2025-05-15 12:39 AM
Hi,
Printf debugging is a useful tool for software development and it is also a simple way of providing logging functions using a program like TeraTerm. However using printf with a blocking uart driver is very slow at ordinary baud rates such as 115200. For example a message of 29 characters including a CR and LF takes about 30 ms of uart time and if any floating point vaiables are output the sprintf time can be anywhere from 20 to 150 ms.
If you want to debug a loop that runs at 50 Hz with a slack time of 10% the standard blocking printf to uart function is too slow. To get over this problem I wrote a non-blocking dma function called printfdma that takes the string and variables does the formatting and puts the resultant string on a FreeRTOS queue. A seperate lower priority task sends the characters to the uart using dma.
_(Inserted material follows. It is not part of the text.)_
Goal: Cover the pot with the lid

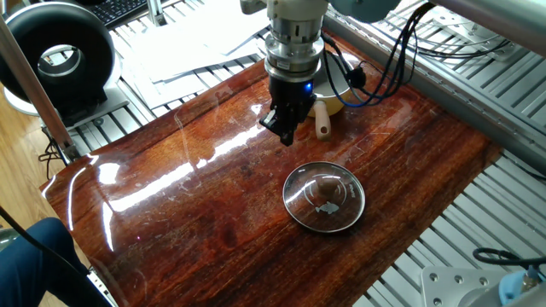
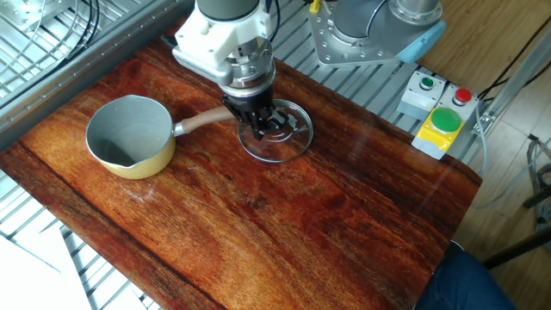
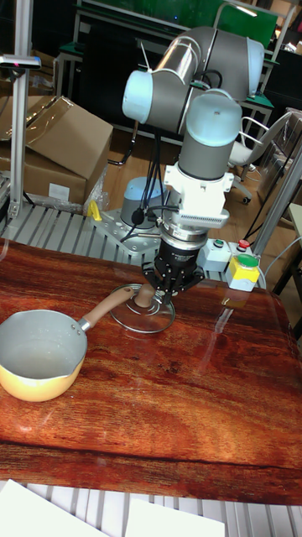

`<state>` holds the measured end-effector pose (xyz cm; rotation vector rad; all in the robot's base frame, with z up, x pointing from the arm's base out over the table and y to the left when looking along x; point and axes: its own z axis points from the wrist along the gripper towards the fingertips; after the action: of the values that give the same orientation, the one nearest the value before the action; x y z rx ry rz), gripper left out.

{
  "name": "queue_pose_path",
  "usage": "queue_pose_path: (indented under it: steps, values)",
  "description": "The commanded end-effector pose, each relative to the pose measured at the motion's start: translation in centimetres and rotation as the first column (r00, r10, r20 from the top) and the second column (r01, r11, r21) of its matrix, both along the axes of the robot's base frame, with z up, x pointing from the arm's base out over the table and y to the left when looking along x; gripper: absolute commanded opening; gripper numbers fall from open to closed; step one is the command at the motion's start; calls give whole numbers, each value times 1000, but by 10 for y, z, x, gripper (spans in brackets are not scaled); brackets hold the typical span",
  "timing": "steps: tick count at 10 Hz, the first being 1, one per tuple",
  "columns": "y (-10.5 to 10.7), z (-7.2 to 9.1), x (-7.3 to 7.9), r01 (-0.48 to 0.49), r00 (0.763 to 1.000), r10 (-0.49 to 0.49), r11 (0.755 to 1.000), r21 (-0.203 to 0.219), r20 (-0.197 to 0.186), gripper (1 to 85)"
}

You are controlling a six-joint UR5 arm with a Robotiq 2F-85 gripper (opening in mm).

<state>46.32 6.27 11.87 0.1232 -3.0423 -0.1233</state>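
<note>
The yellow pot (image 2: 129,136) stands upright on the wooden table with its pale inside showing and its wooden handle (image 2: 202,122) pointing at the lid. In the one fixed view the arm hides most of the pot (image 1: 334,106). The glass lid (image 1: 324,198) lies flat on the table beside the handle's end, brown knob (image 3: 144,295) up. My gripper (image 1: 286,134) hangs point-down above the table by the lid's edge, clear of the knob. Its fingers look shut with nothing between them. In the other fixed view the gripper (image 2: 258,129) hides part of the lid (image 2: 288,145).
A yellow box with green and red buttons (image 2: 441,120) sits past the table's corner near the robot base (image 2: 370,30). Papers (image 1: 196,43) and a black round device (image 1: 60,55) lie beyond the far edge. Cables (image 1: 397,60) hang behind the arm. A blue-clad knee (image 2: 482,275) is nearby.
</note>
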Motion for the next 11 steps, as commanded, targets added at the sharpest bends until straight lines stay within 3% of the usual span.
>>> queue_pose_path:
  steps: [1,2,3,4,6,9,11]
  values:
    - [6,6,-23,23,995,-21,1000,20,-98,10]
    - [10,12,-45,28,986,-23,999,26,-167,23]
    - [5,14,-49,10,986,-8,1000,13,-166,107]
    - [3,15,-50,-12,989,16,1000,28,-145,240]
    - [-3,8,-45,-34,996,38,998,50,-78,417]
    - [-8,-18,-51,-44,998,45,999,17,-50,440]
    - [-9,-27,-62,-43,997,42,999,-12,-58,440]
Instead of using the Berkley stdio.h for the print f and sprint f functions I used the one developed by
Eyal Rozenberg <eyalroz1@gmx.com> * 2021-2024, Haifa, Palestine/Israel. You can get it at github here:
https://github.com/eyalroz/printf/graphs/contributors
The advantage of this version is that it is thread safe (re-entrent), it doesn't use the heap and it has some options that make it more suitable for
enbedded systems. It is not fully compliant with the standard C library, but it works for me.
I did some comparative testing against the Berkley printf/sprintf functions and found the following:
Three different number formats were used, Scientific, float to 6 decimals and float to 3 decimals. I tried the Rozenberg with double format on and off,
so there are two data sets for this sprintf function. Of course the maximum time to do an sprintf is the limiting factor in therms of speed and it shows that the Rozenberg
is considerably faster than the stdio for the float with three decimals case. Scientific notation is very slow with a maximum time of 173 us for the stdio and 149 for Rozenberg.
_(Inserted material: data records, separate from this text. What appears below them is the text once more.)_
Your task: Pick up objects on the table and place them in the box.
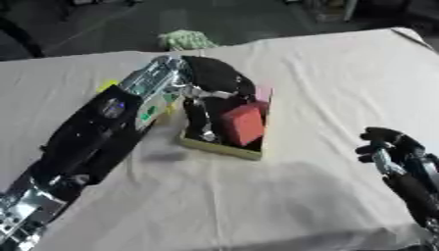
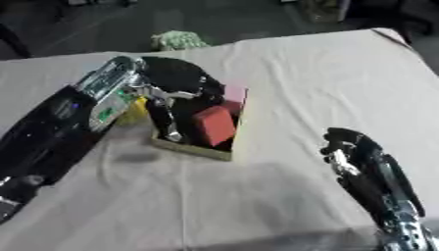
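Inside the one open box [image 1: 225, 147], the left hand [image 1: 214, 81] curls its fingers around one red block [image 1: 243, 125]; the right hand [image 1: 387, 147] rests half-curled, empty.

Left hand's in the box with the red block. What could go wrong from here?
1. The left hand fills much of the small box; pulling out might drag or tip it.
2. The red block sits tilted against the hand, so it may catch and lift out.
3. A yellow thing beside the box lies under the arm, easily knocked.
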### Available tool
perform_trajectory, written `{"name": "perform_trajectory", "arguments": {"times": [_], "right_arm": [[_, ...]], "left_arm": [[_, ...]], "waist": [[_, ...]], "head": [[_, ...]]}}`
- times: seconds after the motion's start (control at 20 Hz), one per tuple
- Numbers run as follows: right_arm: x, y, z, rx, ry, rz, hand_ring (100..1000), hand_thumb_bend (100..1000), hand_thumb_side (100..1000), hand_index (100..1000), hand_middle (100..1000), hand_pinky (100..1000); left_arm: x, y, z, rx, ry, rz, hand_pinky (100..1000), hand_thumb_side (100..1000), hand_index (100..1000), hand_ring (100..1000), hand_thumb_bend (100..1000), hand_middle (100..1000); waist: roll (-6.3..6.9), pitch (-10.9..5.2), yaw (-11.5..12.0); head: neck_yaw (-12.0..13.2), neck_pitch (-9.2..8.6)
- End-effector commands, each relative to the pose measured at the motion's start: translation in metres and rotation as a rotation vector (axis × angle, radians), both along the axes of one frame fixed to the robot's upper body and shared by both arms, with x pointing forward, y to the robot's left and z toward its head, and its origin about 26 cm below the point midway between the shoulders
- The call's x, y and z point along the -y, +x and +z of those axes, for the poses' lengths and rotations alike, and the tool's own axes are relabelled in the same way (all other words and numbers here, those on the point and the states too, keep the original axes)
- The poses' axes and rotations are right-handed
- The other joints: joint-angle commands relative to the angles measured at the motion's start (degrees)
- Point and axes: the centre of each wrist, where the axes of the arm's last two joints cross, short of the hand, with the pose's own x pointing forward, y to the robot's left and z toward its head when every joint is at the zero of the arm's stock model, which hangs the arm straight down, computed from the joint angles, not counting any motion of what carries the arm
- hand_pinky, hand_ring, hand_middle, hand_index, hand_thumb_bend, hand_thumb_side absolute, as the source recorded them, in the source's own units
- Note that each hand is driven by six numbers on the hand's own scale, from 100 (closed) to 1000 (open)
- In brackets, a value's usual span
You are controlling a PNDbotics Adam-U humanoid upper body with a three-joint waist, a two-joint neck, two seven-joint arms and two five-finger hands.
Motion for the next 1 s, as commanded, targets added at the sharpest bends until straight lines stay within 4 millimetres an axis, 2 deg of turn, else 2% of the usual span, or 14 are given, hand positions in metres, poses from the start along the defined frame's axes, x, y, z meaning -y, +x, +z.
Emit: {"name": "perform_trajectory", "arguments": {"times": [0.05,0.3,0.5,0.7,1.0], "right_arm": [[0.005,0.000,0.004,0.021,-0.014,-0.023,665,100,486,778,710,658],[0.006,0.000,0.004,0.022,-0.022,-0.028,665,100,488,778,710,659],[0.007,0.000,0.004,0.023,-0.025,-0.030,665,100,489,779,710,659],[0.006,0.000,0.003,0.021,-0.024,-0.028,665,100,490,779,710,659],[0.006,0.000,0.003,0.018,-0.022,-0.025,664,100,493,779,710,660]], "left_arm": [[-0.028,0.002,0.032,0.061,-0.049,0.064,889,423,923,889,519,839],[-0.096,0.012,0.038,0.014,-0.059,0.307,877,432,919,873,520,821],[-0.130,0.018,0.020,-0.093,-0.057,0.472,869,398,902,856,492,800],[-0.145,0.027,0.003,-0.189,-0.070,0.578,857,354,892,836,451,788],[-0.146,0.037,-0.018,-0.229,-0.127,0.632,855,357,894,833,409,792]], "waist": [[0.04,-1.17,0.72],[0.42,-1.32,0.85],[0.54,-1.27,0.87],[0.44,-1.23,0.91],[0.12,-1.18,0.75]], "head": [[-1.23,0.26],[-1.45,0.26],[-1.65,0.26],[-1.66,0.26],[-1.39,0.26]]}}
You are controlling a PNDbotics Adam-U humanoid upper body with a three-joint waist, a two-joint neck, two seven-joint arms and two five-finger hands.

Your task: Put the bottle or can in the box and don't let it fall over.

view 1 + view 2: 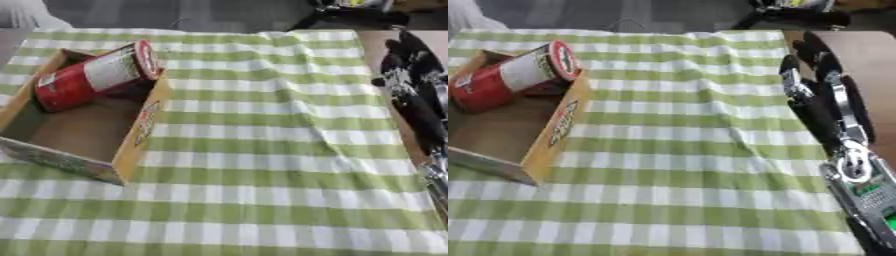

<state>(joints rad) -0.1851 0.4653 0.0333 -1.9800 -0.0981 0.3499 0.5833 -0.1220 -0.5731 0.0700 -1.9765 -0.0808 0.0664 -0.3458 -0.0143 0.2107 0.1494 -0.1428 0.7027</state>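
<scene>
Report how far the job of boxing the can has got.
Done: the red cylindrical can with a white label is inside the open cardboard box. It lies tilted against the far corner, not upright. In hand: nothing; the right hand is away at the table's right edge. Left: standing the can upright.

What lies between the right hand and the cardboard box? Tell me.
Only bare green-checked tablecloth, with a few wrinkles, lies between the right hand and the cardboard box. The left eye view shows this stretch best. The red can lies tilted inside the box.

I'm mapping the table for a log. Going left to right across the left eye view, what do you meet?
Cardboard box with the red can lying tilted in it → bare green checked tablecloth → right hand at the right edge.
</scene>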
If you need speed go for floating point and keep the precision as small as practical.
The printfdma function is self contained in two files a code file and header. These should be added to your system.
They contain all of the functions necessary including the DMA interrupt config and interrupt request handlers.
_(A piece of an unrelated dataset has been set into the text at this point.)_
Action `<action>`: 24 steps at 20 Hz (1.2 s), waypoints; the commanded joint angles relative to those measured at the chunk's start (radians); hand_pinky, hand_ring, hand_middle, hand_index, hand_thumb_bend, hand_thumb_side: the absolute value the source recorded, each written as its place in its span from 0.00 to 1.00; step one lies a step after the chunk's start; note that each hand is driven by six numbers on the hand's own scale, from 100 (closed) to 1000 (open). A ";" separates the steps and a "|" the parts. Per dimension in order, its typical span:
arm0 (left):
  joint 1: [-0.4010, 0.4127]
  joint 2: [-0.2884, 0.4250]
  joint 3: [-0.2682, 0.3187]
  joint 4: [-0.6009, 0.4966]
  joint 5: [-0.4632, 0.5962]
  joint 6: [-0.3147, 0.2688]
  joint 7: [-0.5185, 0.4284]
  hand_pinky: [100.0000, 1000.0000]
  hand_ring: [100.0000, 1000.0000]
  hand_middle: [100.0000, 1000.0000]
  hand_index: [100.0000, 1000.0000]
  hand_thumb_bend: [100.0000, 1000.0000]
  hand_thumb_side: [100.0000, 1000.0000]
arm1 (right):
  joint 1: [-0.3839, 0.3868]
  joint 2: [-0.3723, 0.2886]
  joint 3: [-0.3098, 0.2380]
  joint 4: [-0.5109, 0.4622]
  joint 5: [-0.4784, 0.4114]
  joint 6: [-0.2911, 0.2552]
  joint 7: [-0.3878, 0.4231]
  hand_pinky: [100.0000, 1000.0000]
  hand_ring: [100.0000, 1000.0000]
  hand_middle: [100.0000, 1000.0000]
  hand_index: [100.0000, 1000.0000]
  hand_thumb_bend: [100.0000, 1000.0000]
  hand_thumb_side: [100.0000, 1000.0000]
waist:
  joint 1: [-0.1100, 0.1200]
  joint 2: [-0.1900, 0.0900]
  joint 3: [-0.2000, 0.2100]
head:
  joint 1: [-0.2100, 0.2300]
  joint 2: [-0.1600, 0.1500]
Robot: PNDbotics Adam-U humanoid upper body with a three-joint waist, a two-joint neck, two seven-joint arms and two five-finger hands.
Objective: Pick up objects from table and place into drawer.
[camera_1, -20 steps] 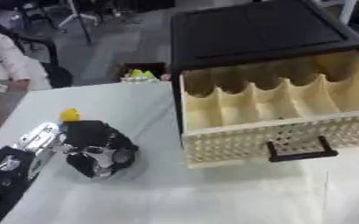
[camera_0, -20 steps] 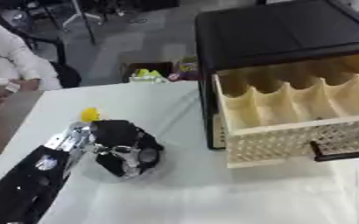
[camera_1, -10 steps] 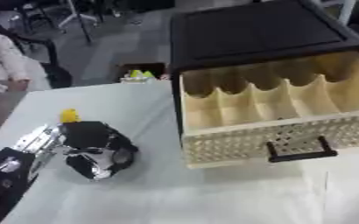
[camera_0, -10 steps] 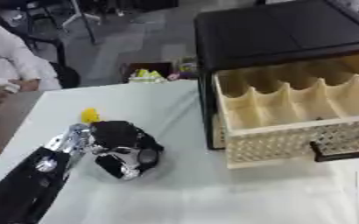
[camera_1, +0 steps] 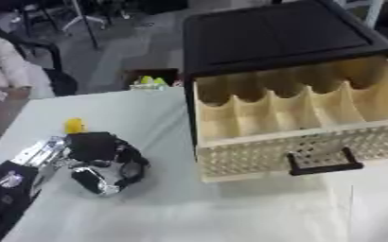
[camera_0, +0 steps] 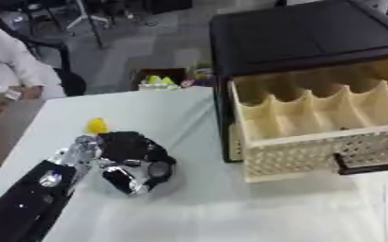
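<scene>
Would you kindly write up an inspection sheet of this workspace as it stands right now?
Surface: pale table, mostly bare.
Job's things: small yellow object on the table, beside the left robot hand; cream drawer pulled open from the black cabinet, its compartments showing nothing inside.
Clutter: nothing seen.
Robot hands: left robot hand low over the table, fingers curled, holding nothing visible; right not in view.
Cables: nothing seen.
Surroundings: box with yellow-green contents on the floor.

We see our left hand (camera_0: 131,160) shifted a little toward us on the tabletop (camera_0: 197,208) over the last second, fingers still curled, leaving slightly more gap to the small yellow object (camera_0: 96,125) beyond it
</scene>
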 commanded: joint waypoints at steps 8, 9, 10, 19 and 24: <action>0.017 0.020 -0.013 0.019 0.060 -0.004 -0.030 0.11 0.34 0.50 0.95 0.00 0.58 | -0.007 -0.001 -0.007 -0.016 0.002 0.003 -0.006 0.20 0.41 0.37 0.56 0.85 0.99 | -0.013 -0.032 0.005 | 0.000 -0.006; 0.016 0.021 -0.014 0.017 0.071 -0.004 -0.037 0.11 0.33 0.50 0.95 0.00 0.58 | -0.007 0.000 -0.008 -0.016 0.003 0.003 -0.007 0.20 0.41 0.37 0.56 0.85 0.99 | -0.013 -0.034 0.005 | 0.001 -0.006; 0.016 0.022 -0.013 0.014 0.084 -0.004 -0.043 0.10 0.33 0.49 0.94 0.00 0.56 | -0.006 0.001 -0.008 -0.016 0.003 0.003 -0.007 0.20 0.41 0.37 0.56 0.85 0.99 | -0.013 -0.036 0.006 | 0.001 -0.005; 0.010 0.034 -0.011 -0.021 0.229 -0.004 -0.135 0.06 0.30 0.46 0.93 0.00 0.48 | -0.003 0.004 -0.007 -0.016 0.006 0.006 -0.009 0.21 0.41 0.37 0.56 0.85 0.99 | -0.013 -0.047 0.009 | 0.001 0.002; 0.005 0.044 -0.003 -0.046 0.322 -0.004 -0.195 0.04 0.28 0.43 0.92 0.00 0.42 | -0.003 0.007 -0.007 -0.016 0.006 0.006 -0.012 0.22 0.41 0.38 0.56 0.85 0.99 | -0.015 -0.054 0.012 | 0.001 0.005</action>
Depending on the processor and board you use you will have to set up the uart you intend to use. In this example I have ported it to
UART 2 on an STM32g431 nucleo board. You will also have to set the DMA channels, pins and other paraphernalia for other boards.
The specific board I used was the NUCLEO-G431KB.
The system also has a funtcion to retrieve dat/time onfo from the RTC, but there is a lot of overhead with this so if you need
order of occurrence data for each printfdma call use a suitably configured counter and output that as an integer.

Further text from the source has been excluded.